New video footage has emerged in which Recep Tayyip Erdoğan is seen warning a protester that he will “be slapped if he boos the prime minister,” triggering more outcry on May 17, four days after the deadliest mining accident in Turkey’s history.
Erdoğan was visiting the mining disaster-struck town of Soma when he engaged in a scuffle with protesters on May 14. After being booed and jeered by several people in the crowd, he entered a supermarket in pursuit of one protester, saying, “Come and boo me here to my face.”
In the footage showing the moments soon afterward, Erdoğan’s arm appears to swing toward a man in the entrance of the supermarket, before he walks from the area along with his security team.

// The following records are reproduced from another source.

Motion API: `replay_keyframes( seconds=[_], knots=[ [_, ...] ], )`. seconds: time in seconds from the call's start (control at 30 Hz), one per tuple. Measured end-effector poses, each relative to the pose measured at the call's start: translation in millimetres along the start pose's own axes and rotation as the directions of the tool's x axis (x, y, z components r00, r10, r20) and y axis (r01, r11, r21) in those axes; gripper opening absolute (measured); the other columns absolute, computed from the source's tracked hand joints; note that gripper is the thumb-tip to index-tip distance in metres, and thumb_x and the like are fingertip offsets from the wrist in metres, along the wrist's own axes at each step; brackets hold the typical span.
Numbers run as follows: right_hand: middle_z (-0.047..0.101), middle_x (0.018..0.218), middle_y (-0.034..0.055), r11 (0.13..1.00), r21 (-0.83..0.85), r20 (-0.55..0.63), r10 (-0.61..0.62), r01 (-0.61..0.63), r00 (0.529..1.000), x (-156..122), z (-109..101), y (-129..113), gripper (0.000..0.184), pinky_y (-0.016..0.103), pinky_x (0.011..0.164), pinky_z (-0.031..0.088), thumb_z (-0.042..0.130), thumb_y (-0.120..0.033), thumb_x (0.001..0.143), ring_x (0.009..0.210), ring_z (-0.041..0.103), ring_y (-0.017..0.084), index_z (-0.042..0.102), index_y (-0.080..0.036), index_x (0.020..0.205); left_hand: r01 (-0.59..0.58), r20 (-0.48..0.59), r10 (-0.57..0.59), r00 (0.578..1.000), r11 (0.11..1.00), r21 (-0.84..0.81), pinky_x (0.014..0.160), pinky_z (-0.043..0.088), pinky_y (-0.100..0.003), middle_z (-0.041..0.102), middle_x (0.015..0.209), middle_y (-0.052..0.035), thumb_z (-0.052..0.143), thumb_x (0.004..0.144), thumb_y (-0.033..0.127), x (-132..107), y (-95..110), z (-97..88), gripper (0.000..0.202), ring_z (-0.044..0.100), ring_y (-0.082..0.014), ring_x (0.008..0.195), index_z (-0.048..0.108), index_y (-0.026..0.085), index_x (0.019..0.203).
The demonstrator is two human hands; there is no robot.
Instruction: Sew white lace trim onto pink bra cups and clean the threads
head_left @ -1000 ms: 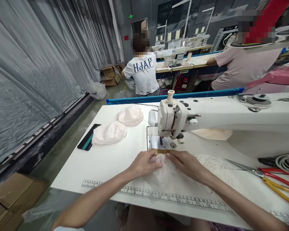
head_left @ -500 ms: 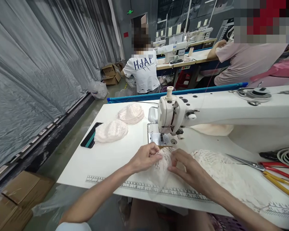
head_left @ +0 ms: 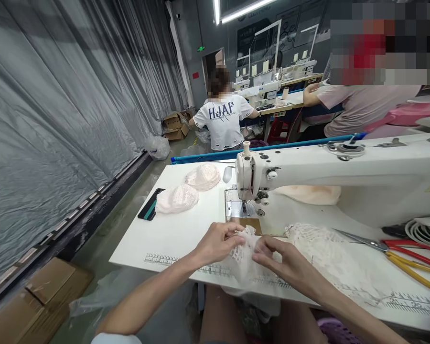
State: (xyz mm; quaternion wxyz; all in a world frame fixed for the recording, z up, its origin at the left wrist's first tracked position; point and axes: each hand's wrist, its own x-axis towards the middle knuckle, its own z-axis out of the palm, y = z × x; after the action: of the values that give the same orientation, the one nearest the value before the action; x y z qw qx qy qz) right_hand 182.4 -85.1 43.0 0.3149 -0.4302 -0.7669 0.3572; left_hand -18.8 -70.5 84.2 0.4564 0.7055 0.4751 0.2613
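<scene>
A piece of white lace fabric point(head_left: 244, 255) is held up just above the near edge of the white sewing table point(head_left: 172, 236). My left hand point(head_left: 217, 242) pinches its left side with closed fingers. My right hand point(head_left: 281, 258) pinches its right side, fingers curled. More of the same lace point(head_left: 322, 248) lies spread on the table to the right. The white sewing machine point(head_left: 308, 167) stands behind the hands, with its needle plate point(head_left: 238, 210) just beyond the lace.
Two pale lace cups point(head_left: 175, 199) point(head_left: 203, 177) and a dark phone-like slab point(head_left: 149, 211) lie at the table's left back. Scissors with red and yellow handles point(head_left: 394, 251) lie at right. Two people sit at benches ahead. Cardboard boxes point(head_left: 36, 306) stand on the floor left.
Both hands lifted the lace off the table and pulled it toward the near edge, away from the needle. The camera view tilted up and back.
</scene>
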Motion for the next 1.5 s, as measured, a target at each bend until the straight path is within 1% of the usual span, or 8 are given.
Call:
replay_keyframes(
  seconds=[0.43,0.57,0.63,0.73,0.9,1.07,1.27,1.5],
  knots=[
    [0.04,0.053,-0.0055,0.981,-0.193,-0.024,0.016,-0.02,1.0,-1,-14,-6,0.032,0.026,0.048,0.033,0.037,-0.05,0.092,0.048,0.04,0.014,0.05,-0.022,0.081,0.047,0.118,-0.022,0.993,0.977,-0.207,0.056,0.039,-0.021,0.061,0.075,-0.0037,0.059,0.082,0.038,-10,3,-0.7,0.03,0.05,-0.0096,0.06,0.067,0.013,0.095],
    [0.06,0.091,0.0063,0.988,-0.052,0.105,-0.143,0.149,0.984,12,-21,-3,0.044,0.036,0.079,0.045,0.05,-0.055,0.085,0.089,0.057,0.022,0.051,-0.024,0.117,0.102,0.21,-0.063,0.976,0.978,-0.179,0.05,0.032,-0.019,0.053,0.063,0.0,0.062,0.081,0.037,-9,5,-6.3,0.03,0.04,-0.0063,0.051,0.067,0.011,0.095],
    [0.059,0.099,0.0077,0.976,0.104,0.258,-0.21,0.189,0.943,19,-23,-3,0.044,0.038,0.089,0.042,0.056,-0.056,0.082,0.104,0.052,0.024,0.056,-0.023,0.111,0.097,0.248,-0.05,0.967,0.978,-0.183,0.05,0.032,-0.019,0.052,0.062,0.0011,0.061,0.081,0.035,-10,8,-8.8,0.028,0.039,-0.0059,0.052,0.068,0.011,0.095],
    [0.057,0.081,0.0022,0.977,0.206,0.402,-0.137,0.056,0.905,21,-24,-6,0.034,0.03,0.074,0.045,0.056,-0.054,0.082,0.083,0.055,0.02,0.06,-0.02,0.085,0.114,0.265,-0.066,0.962,0.978,-0.172,0.05,0.032,-0.019,0.054,0.063,0.0006,0.061,0.082,0.033,-15,12,-12.8,0.028,0.041,-0.0062,0.052,0.068,0.011,0.098],
    [0.038,0.058,-0.0046,0.992,0.078,0.311,0.071,-0.1,0.948,4,-30,-19,0.038,0.022,0.047,0.03,0.045,-0.049,0.09,0.052,0.039,0.011,0.043,-0.02,0.065,0.132,0.187,-0.125,0.974,0.991,-0.028,0.057,0.042,-0.021,0.068,0.086,-0.0063,0.061,0.082,0.035,-27,19,-18.7,0.034,0.059,-0.0145,0.07,0.066,0.014,0.108],
    [0.043,0.054,-0.0033,0.943,-0.328,0.191,0.119,-0.051,0.974,30,-31,6,0.037,0.023,0.047,0.03,0.03,-0.04,0.095,0.049,0.044,0.012,0.037,-0.021,0.064,0.082,0.062,-0.096,0.993,0.976,0.204,0.067,0.047,-0.024,0.068,0.09,-0.0049,0.06,0.083,0.031,11,4,-16.3,0.025,0.062,-0.0172,0.08,0.067,0.015,0.101],
    [0.048,0.05,-0.0018,0.759,-0.647,0.132,0.216,-0.081,0.968,69,-17,53,0.029,0.023,0.042,0.024,0.029,-0.024,0.095,0.041,0.042,0.012,0.045,-0.019,0.07,0.025,-0.022,-0.013,1.0,0.611,0.791,0.057,0.048,-0.03,0.065,0.089,-0.0077,0.062,0.082,0.018,54,-33,2.3,0.027,0.061,-0.0207,0.074,0.06,0.012,0.108],
    [0.053,0.05,-0.0001,0.646,-0.763,0.134,0.178,-0.012,0.975,69,-16,55,0.021,0.024,0.042,0.018,0.037,-0.017,0.091,0.041,0.046,0.015,0.052,-0.017,0.077,-0.361,0.138,0.47,0.872,0.427,0.829,0.067,0.05,-0.03,0.063,0.096,-0.0051,0.048,0.085,0.001,57,-58,18.0,0.018,0.058,-0.0171,0.085,0.058,0.012,0.094]
  ],
)
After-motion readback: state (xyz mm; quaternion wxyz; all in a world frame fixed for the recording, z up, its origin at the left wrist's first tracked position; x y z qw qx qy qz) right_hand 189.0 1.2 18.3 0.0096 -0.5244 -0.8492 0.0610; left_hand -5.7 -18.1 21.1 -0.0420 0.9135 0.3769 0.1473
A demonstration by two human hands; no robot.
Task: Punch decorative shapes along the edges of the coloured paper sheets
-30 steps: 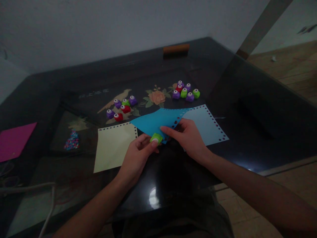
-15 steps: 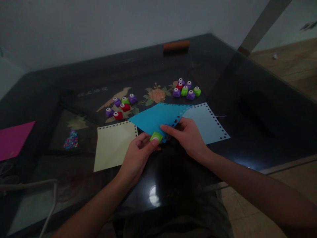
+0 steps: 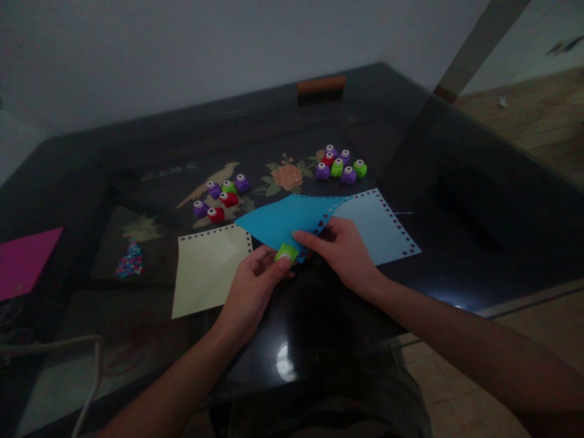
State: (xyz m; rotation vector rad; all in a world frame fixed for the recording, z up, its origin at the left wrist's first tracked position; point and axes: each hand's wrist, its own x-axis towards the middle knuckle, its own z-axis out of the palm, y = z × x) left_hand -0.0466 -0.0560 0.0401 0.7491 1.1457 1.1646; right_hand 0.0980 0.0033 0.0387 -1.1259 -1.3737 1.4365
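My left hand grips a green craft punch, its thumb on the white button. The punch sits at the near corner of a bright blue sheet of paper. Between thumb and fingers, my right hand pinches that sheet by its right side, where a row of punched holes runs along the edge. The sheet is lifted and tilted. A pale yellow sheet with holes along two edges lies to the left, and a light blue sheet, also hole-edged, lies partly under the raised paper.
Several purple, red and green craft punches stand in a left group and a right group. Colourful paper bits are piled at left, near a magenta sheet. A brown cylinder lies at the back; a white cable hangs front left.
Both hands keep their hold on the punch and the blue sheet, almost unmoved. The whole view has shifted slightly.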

The man was later identified as Taner Kurucu, a young miner himself, who said the prime minister had landed an “unintentional” slap to his face, although he was not one of the protesters who was calling on Erdoğan to resign.
In the latest footage, Erdoğan is seen approaching another young man amid the protesters in Soma. “Don’t behave rudely. What is done is done [in the Soma mine]. It’s God’s providence. If you boo the prime minister of this country, you get slapped,” he is heard telling the man.
Another man from the group is then seen replying to Erdoğan’s words: “Of course, we’ll get slapped, Mr. Prime Minister. We love you so much, but we’re suffering.”
Hüseyin Çelik, spokesperson of the ruling Justice and Development Party (AKP), had dismissed the reports on the earlier footage from inside the supermarket as merely “claims.”